Keyboard shortcuts

Press or to navigate between chapters

Press S or / to search in the book

Press ? to show this help

Press Esc to hide this help

AutoProto / AutoOr Resolution

All addresses on this page apply to libtpu.so from the libtpu-0.0.40-cp314 wheel (build libtpu_lts_20260413_b_RC00, build-id md5 89edbbe81c5b328a958fe628a9f2207d, 781,691,048 bytes, ELF x86-64 DYN, not stripped; demangled C++ symbols quoted verbatim). Other versions differ.

Abstract

A TPU compile knob with AUTO / ENABLED / DISABLED semantics is not stored as a plain bool or int in the TpuCompilationEnvironment (TCE). It is stored as a pointer to an xla::jellyfish::AutoProto — a single-oneof message whose active arm carries the explicit value, or whose oneof_case_ == 0 means unset (AUTO). The bridge from that proto to a concrete compile decision is the AutoOr<T> template: AutoOr<T>::FromProtoOrDie reads the oneof, packs the result into a present-bit / value code, and a hand-written per-knob accessor collapses that code into the value the compiler actually uses. This page owns that resolution model — the AutoOr<T> wrapper, its present-bit packing, the per-knob AUTO→default polarity, and the ObjectView<TCE> accessor band that dispatches it.

The reference frame is a tri-state option (std::optional<bool> with a documented fallback) but with two libtpu-specific twists a reimplementer must reproduce exactly. First, the present-bit is packed into the same machine word as the value, at a type-class-dependent position: bit 8 for bool, bit 32 for int32/enum, a paired dl has-byte for int64, a separate has-flag for string/message. A consumer never tests an optional::has_value(); it tests a bit at a fixed position in the packed return. Second — and this is the part with no XLA-CPU/GPU analogue — the AUTO→concrete fallback is not a property of the field. It is a property of the consumer: the same all-AUTO default instance (AutoProto_globals_) feeds every unset knob, and two different consumer idioms (AUTO=off vs AUTO=on) read that same 0x000 packed code to opposite booleans. The bit polarity baked into each accessor is the documented default.

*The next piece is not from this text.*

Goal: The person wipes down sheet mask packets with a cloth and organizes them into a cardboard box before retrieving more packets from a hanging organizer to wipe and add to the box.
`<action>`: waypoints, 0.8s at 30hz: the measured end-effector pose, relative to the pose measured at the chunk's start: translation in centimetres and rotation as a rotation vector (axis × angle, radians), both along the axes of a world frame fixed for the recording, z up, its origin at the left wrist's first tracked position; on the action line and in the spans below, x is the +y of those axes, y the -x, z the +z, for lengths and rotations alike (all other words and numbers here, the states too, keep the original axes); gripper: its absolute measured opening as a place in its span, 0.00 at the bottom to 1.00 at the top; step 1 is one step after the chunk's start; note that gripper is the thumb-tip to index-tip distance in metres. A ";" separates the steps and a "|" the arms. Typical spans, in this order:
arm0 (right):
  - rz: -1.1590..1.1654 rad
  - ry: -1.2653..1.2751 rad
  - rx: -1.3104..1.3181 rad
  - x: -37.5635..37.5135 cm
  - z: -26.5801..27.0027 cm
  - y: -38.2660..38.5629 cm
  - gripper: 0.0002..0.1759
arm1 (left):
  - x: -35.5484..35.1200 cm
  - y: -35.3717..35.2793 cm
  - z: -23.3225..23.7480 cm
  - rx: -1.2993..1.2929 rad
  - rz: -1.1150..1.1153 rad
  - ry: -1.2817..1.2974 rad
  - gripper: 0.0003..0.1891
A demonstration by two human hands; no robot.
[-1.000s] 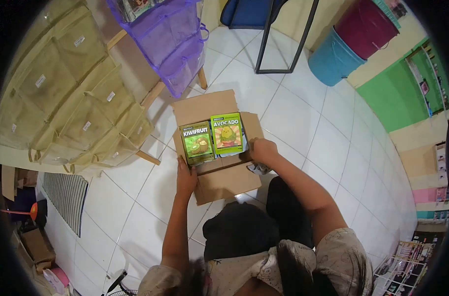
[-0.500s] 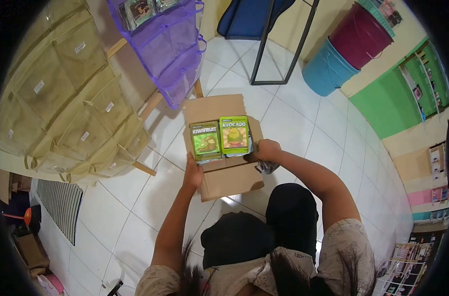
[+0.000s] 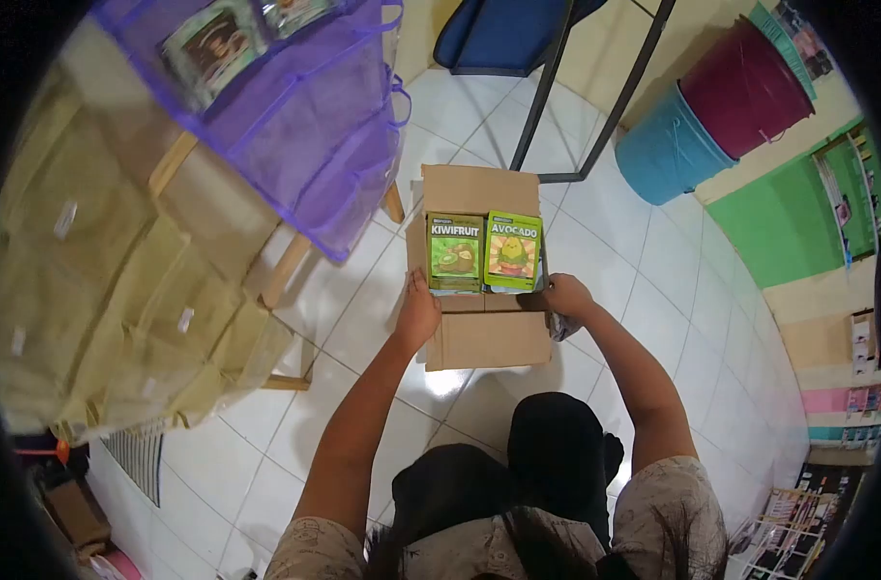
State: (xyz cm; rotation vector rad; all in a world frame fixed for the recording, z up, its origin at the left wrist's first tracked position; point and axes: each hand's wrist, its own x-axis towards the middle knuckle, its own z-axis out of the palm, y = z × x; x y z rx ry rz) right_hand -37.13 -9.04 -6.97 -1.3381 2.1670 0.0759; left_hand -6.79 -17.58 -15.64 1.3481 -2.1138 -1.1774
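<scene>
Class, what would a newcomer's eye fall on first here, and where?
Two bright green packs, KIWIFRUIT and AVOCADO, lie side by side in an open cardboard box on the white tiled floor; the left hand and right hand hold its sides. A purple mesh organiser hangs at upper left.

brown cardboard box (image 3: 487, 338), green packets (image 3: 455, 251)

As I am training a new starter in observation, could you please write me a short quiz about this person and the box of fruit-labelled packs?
1. True or false: in the cardboard box, the KIWIFRUIT pack lies left of the AVOCADO pack.
2. Which word is printed on the pack nearer the right hand?
3. Which hand holds the box side nearer the purple organiser? A) left hand B) right hand C) neither
Key: 1 true; 2 AVOCADO; 3 A.
</scene>
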 end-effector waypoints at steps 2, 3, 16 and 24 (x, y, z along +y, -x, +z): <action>-0.037 0.047 0.015 -0.2 -1.3 0.5 0.29 | -2.0 0.7 0.0 -0.005 -0.055 -0.012 0.36; -0.054 0.072 0.026 -0.2 -1.8 0.7 0.26 | -3.0 0.9 -0.2 -0.035 -0.071 -0.024 0.35; -0.130 -0.018 0.010 -2.4 2.3 1.8 0.27 | -9.8 4.4 1.9 -0.511 -0.177 -0.003 0.40; 0.218 0.187 0.135 -7.0 4.8 -0.7 0.48 | -9.1 7.9 6.9 -0.382 -0.488 0.451 0.50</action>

The page is structured as: the wire/memory layout of AutoProto; the AutoOr<T>::FromProtoOrDie resolver template and its per-type-class packing; the per-knob AUTO→concrete fallback idioms (the two bool polarities, the int64 sentinel table, the enum-0 rule, the message default-instance rule); the ObjectView<TCE> accessor band that hosts all 130 resolvers; and the second, inline-TristateProto storage class that shares the tri-state semantics but not the AutoProto mechanism. The string-parse ingest (auto/enabled/disabledAutoProto) is on autoor-parse-grammar.md; the reverse text on autoor-unparse.md; the 12 message-arm sub-defaults on autoproto-message-arms.md.

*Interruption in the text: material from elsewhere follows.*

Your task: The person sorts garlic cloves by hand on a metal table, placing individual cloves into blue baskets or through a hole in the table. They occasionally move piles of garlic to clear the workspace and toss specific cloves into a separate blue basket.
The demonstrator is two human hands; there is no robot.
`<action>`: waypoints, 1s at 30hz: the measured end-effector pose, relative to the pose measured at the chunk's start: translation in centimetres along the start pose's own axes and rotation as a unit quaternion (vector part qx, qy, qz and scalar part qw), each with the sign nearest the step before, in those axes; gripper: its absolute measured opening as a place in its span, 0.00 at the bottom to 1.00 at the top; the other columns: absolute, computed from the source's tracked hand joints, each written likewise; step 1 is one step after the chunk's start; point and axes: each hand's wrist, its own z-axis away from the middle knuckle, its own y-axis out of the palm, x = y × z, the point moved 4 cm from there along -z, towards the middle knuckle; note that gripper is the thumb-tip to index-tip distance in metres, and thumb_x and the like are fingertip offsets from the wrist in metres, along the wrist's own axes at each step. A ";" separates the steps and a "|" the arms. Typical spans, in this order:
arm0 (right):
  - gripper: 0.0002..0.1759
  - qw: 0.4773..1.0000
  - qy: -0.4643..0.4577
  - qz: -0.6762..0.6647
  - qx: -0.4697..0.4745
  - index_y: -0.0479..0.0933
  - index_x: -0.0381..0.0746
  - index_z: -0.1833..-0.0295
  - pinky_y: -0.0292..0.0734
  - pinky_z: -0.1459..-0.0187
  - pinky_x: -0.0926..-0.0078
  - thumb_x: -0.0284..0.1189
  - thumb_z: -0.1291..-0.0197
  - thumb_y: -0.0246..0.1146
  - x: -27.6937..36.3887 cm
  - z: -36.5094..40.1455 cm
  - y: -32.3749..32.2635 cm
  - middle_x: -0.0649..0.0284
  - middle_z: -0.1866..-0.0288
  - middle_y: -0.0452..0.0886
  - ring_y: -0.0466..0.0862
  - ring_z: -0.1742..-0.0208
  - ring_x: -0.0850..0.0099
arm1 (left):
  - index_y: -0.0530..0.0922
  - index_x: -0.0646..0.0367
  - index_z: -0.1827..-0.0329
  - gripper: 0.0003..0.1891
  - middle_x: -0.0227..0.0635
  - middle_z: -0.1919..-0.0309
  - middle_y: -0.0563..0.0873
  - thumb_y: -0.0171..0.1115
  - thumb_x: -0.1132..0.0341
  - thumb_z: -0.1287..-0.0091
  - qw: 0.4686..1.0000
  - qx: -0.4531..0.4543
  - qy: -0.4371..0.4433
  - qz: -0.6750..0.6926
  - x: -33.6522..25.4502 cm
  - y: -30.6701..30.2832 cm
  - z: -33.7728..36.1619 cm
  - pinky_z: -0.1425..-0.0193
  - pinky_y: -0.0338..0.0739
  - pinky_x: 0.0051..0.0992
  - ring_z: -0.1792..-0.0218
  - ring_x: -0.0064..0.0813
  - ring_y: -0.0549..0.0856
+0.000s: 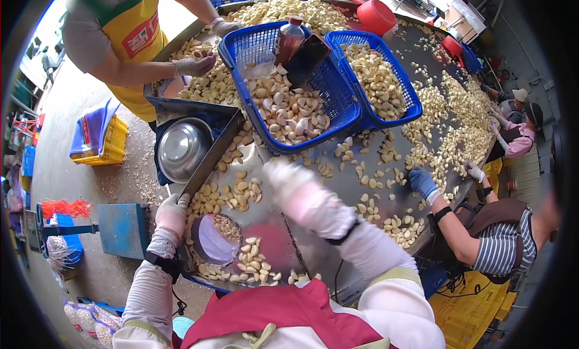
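Head view: steel sorting table [316, 249] with peeled garlic cloves [238, 192] scattered on the near side, between the metal bowl [184, 145] and a round lined opening [216, 242] — pale liner, more cloves visible inside it. A blue basket [342, 99] sits beyond, holding unpeeled-looking garlic [292, 111] plus a bottle [290, 40] and a phone [309, 53]. A second blue basket [412, 102] beside it is loaded with cloves.

Left hand [171, 216]: gloved, at the table's raised edge just below the bowl. A thin white piece shows by the fingertips; can't tell whether the fingers grip it or only rest there.

Right hand [295, 189]: gloved, over the table near the first basket's front edge. Too blurred to read the fingers — can't tell if they're closed or holding a clove.

For good clove handling, my take: spread them in one thin layer so each face shows, sweep with flat fingers, don't pinch hard (bruising). Keep the opening's rim free of strays. A co-worker's blue-gloved hand [421, 181] works the right side, so best keep reaches short.
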 end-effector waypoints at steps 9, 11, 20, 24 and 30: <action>0.05 0.983 -0.123 0.124 -0.049 0.80 0.47 0.62 0.83 0.62 0.72 0.28 0.46 0.63 4.0 -0.4 2.6 0.64 0.59 0.81 0.85 0.55 0.66 | 0.83 0.58 0.53 0.23 0.52 0.59 0.87 0.55 0.45 0.27 1.000 0.010 0.009 0.010 0.1 0.3 -0.6 0.48 0.76 0.44 0.53 0.55 0.84; 0.06 0.984 -0.132 0.116 0.015 0.81 0.45 0.60 0.84 0.59 0.66 0.28 0.43 0.61 3.0 -1.8 10.7 0.62 0.56 0.82 0.86 0.54 0.63 | 0.83 0.58 0.53 0.23 0.52 0.59 0.87 0.55 0.45 0.27 0.999 0.028 -0.008 0.027 0.5 0.4 -0.8 0.48 0.76 0.44 0.53 0.55 0.84; 0.07 0.992 -0.104 -0.029 0.067 0.80 0.40 0.58 0.84 0.56 0.61 0.28 0.38 0.58 6.4 -3.6 11.8 0.54 0.55 0.81 0.86 0.55 0.54 | 0.83 0.56 0.49 0.24 0.53 0.56 0.87 0.54 0.44 0.27 0.999 0.034 -0.008 -0.001 -0.5 -0.3 -0.2 0.45 0.76 0.43 0.50 0.54 0.84; 0.08 0.988 -0.142 -0.027 0.052 0.83 0.39 0.58 0.85 0.57 0.62 0.26 0.39 0.59 11.9 -6.5 16.0 0.53 0.56 0.82 0.87 0.56 0.56 | 0.83 0.56 0.49 0.23 0.51 0.54 0.87 0.55 0.45 0.28 0.998 0.057 0.007 0.006 0.2 0.1 -0.8 0.44 0.76 0.42 0.48 0.53 0.84; 0.08 0.987 -0.118 0.056 0.089 0.84 0.38 0.59 0.86 0.59 0.64 0.26 0.39 0.60 10.6 -6.0 15.8 0.52 0.55 0.84 0.89 0.55 0.57 | 0.83 0.56 0.47 0.22 0.51 0.53 0.86 0.55 0.47 0.28 0.998 0.064 -0.003 0.002 -0.4 -0.4 -0.3 0.42 0.76 0.41 0.47 0.51 0.83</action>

For reimplementation, the contract is:

  • The AutoProto layout — oneof body at +0x10, discriminator oneof_case_ at +0x1c, oneof_case_ == 0 ⇒ AUTO; the all-zero default instance AutoProto_globals_ is the fallback for any null TCE field.
  • The AutoOr<T> packed return — present-bit position per type-class, and that AUTO returns the all-zero code (0x000) with the present-bit clear.
  • The per-knob polarity — that the consumer, not the field, decides what AUTO resolves to; the 45/26 bool split, the 18-entry int64 sentinel set, and the enum-0 / message-default rules.
Resolver templateAutoOr<bool>::FromProtoOrDie @ 0xf795300if (oneof_case_==0) return 0; else return val | 0x100
Arm readerAutoOrTypeTraits<bool>::FromAutoProto @ 0xf7953e0 — checks +0x1c==1, reads body +0x10
AutoProto layoutoneof body +0x10 (8 B), oneof_case_ +0x1c (u32); 0=AUTO. Oneof name "value" (str @ 0x867f0e9)
Default instanceAutoProto_globals_ @ 0x223c8968 — body +0x10 = 0, case +0x1c = 0 ⇒ all-AUTO
Parse table / globalsAutoProto::_table_ @ 0x21cfa788 · AutoProto_globals_ @ 0x223c8968
Resolver accessor band0x1d6b6420 .. 0x1d6b9f60 — 130 ObjectView<TpuCompilationEnvironment> single-field accessors
Type-class packingbool (present<<8)|val8 · int32/enum (present<<32)|val32 · int64 {rax=val, dl=has} · string/msg {val, has-byte}
Polarity census45 AUTO=off bool · 26 AUTO=on bool · 18 int64 sentinel · 11 enum/int bt-32 · 2 composite · + msg/enum arms
Second storage class67 inline TristateProto.Value enums — cmpl $2,+OFF (ENABLED==2), not AutoProto
ConfidenceCONFIRMED (byte-anchored vs decompile) unless a row or callout says otherwise

1. The AutoProto Message

Purpose

AutoProto is the storage cell for one tri-state knob. It is a protobuf message with exactly one oneof (named "value"), whose 30 arms cover every value type a TCE knob can carry — 8 scalar types, 10 enums, and 12 sub-messages. An active arm holds the explicit user value; an inactive oneof (oneof_case_ == 0) means the knob was left at AUTO. The TCE holds these as AutoProto* pointer fields, one per tri-state knob (~330 of the 1121 TCE fields). The resolver reads the layout below; the 30-arm dispatch and the sub-message arms are owned by autoproto-message-arms.md.

Memory Layout

Every AutoOrTypeTraits<T>::FromAutoProto reader and every consumer accessor reads the same two slots, so the layout is fixed and byte-exact:

AutoProto object
  +0x00   protobuf message header (vtable / arena / unknown-fields)
  +0x10   oneof body   (8 bytes)  ── scalar value, or sub-message pointer
  +0x1c   oneof_case_  (uint32)   ── active arm's AutoProto FIELD NUMBER; 0 = unset = AUTO

The discriminator at +0x1c is the field number of the active arm, not a 0-based index: bool is arm #1, int64 #2, uint64 #3, int32 #4, uint32 #5, double #6, float #7, string #8, then the enum and message arms at higher numbers (see autoproto-message-arms.md). The body at +0x10 overlays all arms — a bool reads one byte there, an int64 reads eight, a double reads via vmovsd, a sub-message reads a pointer. The reader keys on oneof_case_ to know how to interpret the eight bytes.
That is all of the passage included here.